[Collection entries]
::::::::::
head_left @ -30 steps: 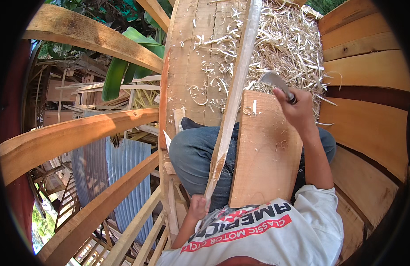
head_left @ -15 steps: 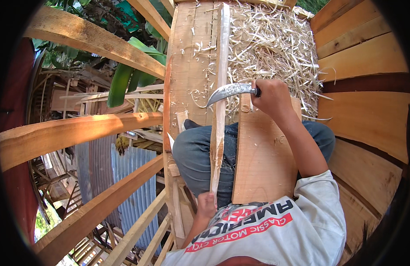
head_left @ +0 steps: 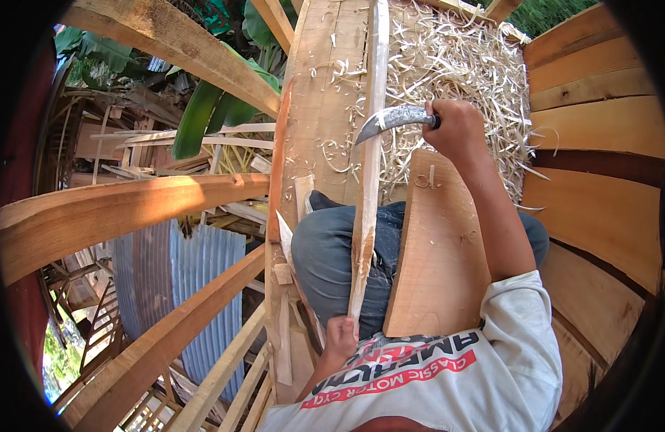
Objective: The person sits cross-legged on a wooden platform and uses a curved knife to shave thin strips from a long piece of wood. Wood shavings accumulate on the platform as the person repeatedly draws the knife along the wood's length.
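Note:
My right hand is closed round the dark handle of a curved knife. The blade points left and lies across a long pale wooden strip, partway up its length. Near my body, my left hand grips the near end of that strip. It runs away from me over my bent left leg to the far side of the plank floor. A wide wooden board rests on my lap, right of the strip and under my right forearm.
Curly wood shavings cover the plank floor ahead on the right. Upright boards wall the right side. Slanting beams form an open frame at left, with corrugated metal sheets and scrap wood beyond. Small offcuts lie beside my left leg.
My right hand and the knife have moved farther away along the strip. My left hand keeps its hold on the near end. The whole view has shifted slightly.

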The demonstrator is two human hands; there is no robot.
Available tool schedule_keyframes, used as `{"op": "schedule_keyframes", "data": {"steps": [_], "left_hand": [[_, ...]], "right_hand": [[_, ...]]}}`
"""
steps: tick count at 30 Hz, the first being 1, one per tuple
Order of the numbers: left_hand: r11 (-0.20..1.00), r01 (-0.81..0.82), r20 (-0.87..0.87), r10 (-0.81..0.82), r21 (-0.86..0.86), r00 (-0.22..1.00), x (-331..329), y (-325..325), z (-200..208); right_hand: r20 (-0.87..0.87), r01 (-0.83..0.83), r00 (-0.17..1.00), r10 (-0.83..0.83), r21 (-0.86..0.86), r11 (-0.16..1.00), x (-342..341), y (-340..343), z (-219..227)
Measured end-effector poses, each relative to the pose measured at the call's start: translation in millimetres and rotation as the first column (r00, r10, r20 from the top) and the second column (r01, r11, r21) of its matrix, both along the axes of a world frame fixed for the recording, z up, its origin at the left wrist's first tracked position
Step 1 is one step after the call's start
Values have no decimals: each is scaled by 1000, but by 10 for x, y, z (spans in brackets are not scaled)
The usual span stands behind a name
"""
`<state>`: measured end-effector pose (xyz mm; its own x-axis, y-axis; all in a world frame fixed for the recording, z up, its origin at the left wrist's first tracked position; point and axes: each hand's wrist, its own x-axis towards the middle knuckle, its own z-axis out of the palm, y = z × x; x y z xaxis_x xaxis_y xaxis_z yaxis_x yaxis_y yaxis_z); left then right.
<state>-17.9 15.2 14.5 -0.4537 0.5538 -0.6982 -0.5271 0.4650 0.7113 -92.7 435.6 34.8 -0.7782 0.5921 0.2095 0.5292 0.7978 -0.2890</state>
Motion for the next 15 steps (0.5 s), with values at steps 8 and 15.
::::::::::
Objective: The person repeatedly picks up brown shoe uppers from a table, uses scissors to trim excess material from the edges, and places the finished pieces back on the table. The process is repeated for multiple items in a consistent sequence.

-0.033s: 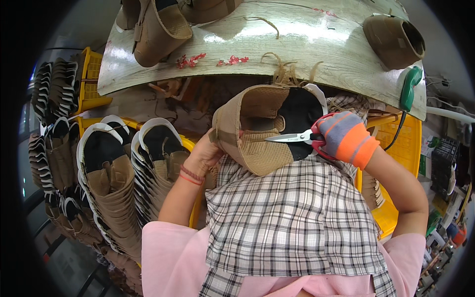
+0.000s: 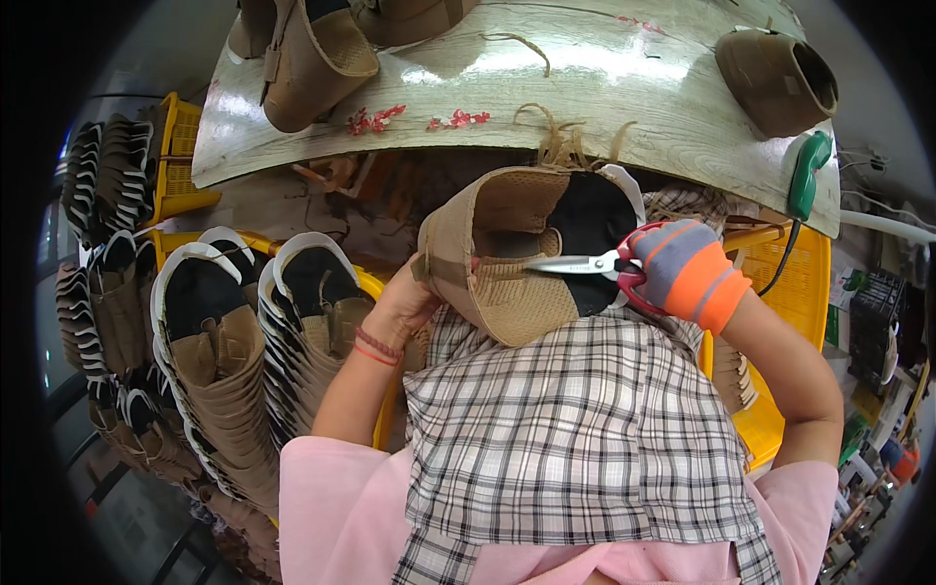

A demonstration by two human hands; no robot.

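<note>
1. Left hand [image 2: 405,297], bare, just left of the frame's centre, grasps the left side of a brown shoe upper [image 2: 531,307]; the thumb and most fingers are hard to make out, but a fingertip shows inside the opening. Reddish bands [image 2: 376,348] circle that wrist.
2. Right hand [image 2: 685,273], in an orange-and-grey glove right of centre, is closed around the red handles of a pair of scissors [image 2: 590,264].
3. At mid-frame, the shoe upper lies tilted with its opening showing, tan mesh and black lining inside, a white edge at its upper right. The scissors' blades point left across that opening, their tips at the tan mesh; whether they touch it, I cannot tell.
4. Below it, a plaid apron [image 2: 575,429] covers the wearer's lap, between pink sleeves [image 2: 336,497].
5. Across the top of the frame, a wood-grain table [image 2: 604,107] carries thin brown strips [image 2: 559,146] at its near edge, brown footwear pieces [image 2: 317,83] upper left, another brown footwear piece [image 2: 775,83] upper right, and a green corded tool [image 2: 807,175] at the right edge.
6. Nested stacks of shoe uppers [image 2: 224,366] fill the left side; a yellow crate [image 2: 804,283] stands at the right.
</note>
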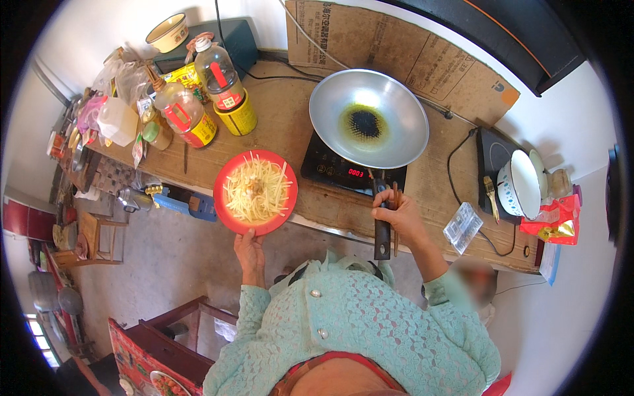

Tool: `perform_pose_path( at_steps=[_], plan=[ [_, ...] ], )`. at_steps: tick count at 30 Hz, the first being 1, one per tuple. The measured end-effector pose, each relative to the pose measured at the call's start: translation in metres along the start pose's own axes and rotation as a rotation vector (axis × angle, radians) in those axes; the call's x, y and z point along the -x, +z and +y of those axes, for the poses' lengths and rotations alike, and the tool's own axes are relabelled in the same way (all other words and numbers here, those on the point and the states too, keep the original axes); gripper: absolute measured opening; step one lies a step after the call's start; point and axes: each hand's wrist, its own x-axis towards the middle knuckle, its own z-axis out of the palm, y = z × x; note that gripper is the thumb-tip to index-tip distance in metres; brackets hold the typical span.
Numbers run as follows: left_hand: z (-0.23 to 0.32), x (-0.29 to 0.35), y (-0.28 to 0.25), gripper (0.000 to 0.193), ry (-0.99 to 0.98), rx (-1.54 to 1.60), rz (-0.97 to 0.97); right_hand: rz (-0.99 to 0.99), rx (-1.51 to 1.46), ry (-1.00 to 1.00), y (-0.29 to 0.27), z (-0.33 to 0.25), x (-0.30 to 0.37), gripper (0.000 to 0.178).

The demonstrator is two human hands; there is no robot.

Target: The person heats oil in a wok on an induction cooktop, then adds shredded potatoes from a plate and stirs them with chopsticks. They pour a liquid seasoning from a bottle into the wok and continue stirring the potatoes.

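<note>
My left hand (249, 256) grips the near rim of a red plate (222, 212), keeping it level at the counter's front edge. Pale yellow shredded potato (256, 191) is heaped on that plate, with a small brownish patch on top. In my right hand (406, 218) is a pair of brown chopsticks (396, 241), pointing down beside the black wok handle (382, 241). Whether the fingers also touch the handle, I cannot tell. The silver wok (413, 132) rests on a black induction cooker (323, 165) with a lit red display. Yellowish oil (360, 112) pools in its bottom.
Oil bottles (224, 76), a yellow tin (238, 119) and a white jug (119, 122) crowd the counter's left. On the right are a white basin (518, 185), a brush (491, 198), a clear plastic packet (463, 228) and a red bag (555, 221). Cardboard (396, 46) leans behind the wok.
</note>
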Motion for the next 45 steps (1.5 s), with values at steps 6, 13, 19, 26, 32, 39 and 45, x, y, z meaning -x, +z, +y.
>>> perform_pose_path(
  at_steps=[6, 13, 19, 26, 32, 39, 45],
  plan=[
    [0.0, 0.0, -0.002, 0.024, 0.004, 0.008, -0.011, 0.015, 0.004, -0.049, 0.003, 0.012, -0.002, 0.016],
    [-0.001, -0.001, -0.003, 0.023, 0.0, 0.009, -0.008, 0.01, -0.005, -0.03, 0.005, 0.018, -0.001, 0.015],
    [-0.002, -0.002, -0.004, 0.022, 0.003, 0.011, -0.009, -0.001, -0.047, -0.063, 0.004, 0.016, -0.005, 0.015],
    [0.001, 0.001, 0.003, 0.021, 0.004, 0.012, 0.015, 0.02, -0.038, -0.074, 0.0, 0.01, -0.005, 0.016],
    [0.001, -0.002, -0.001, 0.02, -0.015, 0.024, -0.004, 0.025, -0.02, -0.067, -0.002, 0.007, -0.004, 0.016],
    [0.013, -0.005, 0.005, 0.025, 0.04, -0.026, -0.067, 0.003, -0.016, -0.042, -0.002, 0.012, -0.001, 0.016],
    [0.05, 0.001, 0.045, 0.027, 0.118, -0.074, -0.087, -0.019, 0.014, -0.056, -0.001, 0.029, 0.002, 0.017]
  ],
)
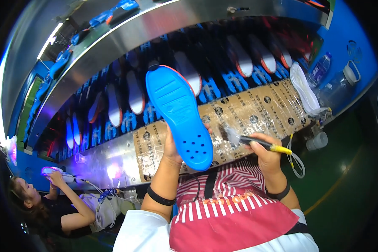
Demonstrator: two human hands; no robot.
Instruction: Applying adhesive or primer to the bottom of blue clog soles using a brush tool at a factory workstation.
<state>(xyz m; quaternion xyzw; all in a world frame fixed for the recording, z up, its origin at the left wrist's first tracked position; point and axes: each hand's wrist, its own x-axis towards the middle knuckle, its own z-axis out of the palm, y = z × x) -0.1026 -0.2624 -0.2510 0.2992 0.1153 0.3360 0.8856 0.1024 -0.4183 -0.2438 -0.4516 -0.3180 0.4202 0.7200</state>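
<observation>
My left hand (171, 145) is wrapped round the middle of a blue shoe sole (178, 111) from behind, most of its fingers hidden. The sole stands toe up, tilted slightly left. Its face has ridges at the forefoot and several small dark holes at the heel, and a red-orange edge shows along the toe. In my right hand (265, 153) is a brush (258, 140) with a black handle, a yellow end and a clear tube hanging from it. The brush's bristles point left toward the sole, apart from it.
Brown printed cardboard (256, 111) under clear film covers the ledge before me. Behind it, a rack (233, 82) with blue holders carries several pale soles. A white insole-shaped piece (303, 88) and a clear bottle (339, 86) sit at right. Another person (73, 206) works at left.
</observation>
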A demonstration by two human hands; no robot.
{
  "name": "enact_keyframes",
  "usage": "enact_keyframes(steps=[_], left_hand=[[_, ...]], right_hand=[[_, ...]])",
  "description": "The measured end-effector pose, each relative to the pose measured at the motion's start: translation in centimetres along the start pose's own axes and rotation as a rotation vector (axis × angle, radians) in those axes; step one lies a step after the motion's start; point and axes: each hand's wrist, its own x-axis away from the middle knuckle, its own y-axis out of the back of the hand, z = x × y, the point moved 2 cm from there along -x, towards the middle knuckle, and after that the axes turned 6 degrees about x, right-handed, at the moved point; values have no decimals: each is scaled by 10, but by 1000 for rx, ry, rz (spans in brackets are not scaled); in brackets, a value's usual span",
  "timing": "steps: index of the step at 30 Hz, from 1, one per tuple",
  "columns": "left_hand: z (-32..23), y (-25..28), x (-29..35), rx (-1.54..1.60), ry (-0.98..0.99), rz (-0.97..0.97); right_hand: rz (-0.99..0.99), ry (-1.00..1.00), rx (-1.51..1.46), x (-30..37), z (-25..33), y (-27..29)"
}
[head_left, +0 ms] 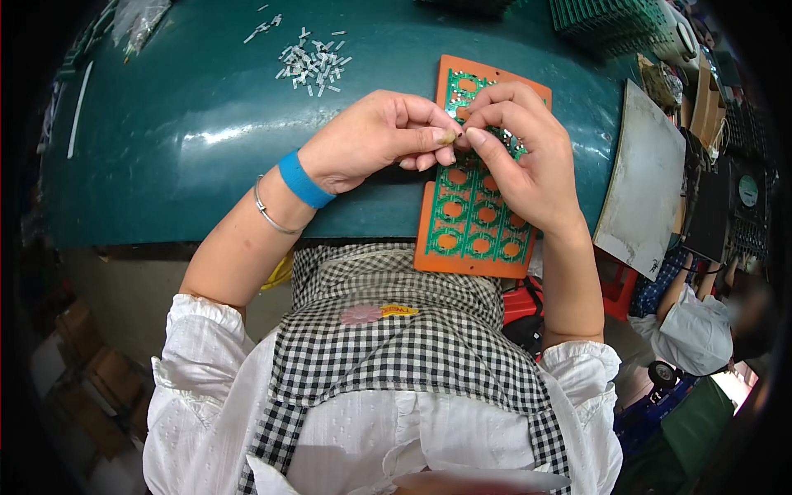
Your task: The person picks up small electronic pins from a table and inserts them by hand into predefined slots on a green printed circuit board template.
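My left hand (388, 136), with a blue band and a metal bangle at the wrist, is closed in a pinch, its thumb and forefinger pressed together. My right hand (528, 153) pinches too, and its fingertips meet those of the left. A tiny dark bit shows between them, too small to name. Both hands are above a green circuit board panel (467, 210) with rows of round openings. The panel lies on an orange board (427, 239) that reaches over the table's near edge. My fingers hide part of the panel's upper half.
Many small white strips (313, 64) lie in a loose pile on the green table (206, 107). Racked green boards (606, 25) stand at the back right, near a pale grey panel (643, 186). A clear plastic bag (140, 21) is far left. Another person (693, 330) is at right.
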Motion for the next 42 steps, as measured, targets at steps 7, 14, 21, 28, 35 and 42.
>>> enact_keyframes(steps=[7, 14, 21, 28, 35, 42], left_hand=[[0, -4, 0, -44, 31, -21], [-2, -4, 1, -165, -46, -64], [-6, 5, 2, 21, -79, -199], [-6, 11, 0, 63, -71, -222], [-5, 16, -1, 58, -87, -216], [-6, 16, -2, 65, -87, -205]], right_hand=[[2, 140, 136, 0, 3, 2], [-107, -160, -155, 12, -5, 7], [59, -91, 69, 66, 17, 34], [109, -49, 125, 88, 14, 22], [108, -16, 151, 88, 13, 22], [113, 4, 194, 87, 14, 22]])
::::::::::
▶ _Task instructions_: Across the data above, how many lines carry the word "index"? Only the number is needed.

▶ _Answer space_: 2